Картошка кипит, я режу салат, а Маринка молча смотрит в окно. Наверное, такие разговоры – абсолютно внове для нее. Ей не хватало женского воспитания, того, что должна была дать мать, а с бабушкой у девочки слишком большая разница в возрасте. И наша беседа важна для нее. Что мне с ней делать?
– А Игорь Васильевич когда придет?
– Сказал, что сегодня, а там как получится. Работа у него такая, что планировать что-то, сама понимаешь, очень трудно.
– Он хороший. И симпатичный. Он вам нравится?
– Ты в уме? У тебя что, других мыслей нет?
– Неужели не нравится? Но он же хороший, добрый.
– О, господи… Ты меня сосватать решила?
– Почему бы и нет?
– Я тебе скажу, почему. Я не хочу ничего такого, понимаешь? Нам с Вадиком и вдвоем отлично. Уж если я и заведу с кем-то отношения, то точно не с Игорем Васильевичем. Да, он неплохой человек, и я собираюсь с ним дружить.
Звонок в прихожей пищит пронзительно и нахально.
– Картошкой пахнет… – улыбается Панков.
Входит и снимает ботинки. Ишь ты!

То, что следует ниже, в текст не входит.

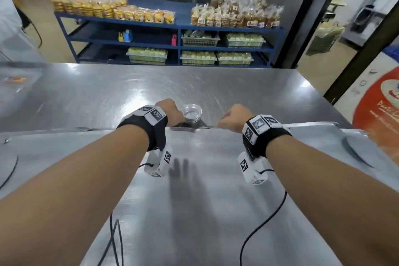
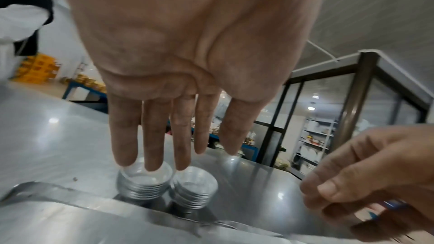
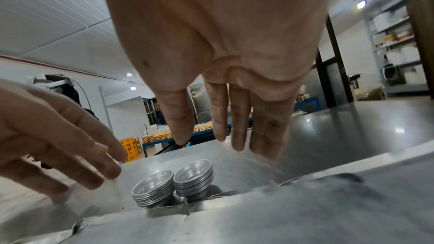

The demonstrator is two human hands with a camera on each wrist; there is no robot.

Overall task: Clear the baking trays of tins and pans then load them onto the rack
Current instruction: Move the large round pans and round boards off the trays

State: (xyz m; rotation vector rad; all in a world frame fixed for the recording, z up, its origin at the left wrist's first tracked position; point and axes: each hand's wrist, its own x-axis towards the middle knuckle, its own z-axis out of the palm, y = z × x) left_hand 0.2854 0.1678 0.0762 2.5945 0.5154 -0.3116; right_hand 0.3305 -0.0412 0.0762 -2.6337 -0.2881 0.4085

Наверное, обратил внимание, как я морщилась, когда накануне его коллеги топтались по моим коврам в обуви.
– Тапки в шкафу на полке.
– Дашь мне опять халат? Мне нужно в ванную. И жрать ужасно хочется… Возьми пакет, я прикупил того-сего.
Вот оно как! Что же, попробуем общаться так.
Я несу пакет на кухню. Хозяйственный мужик, виданое ли дело – хлеб принес, спагетти и кетчуп, молоко, сметану, печенье и конфеты, апельсины еще…
– Я тоже есть хочу. – Маринка виновато смотрит на меня. – Можно мне апельсин?
– Конечно, ешь. Вообще-то в моем доме не надо спрашивать, можно ли съесть то или другое. Захотела – взяла и съела. Все, что видишь съестного, можно брать и кушать.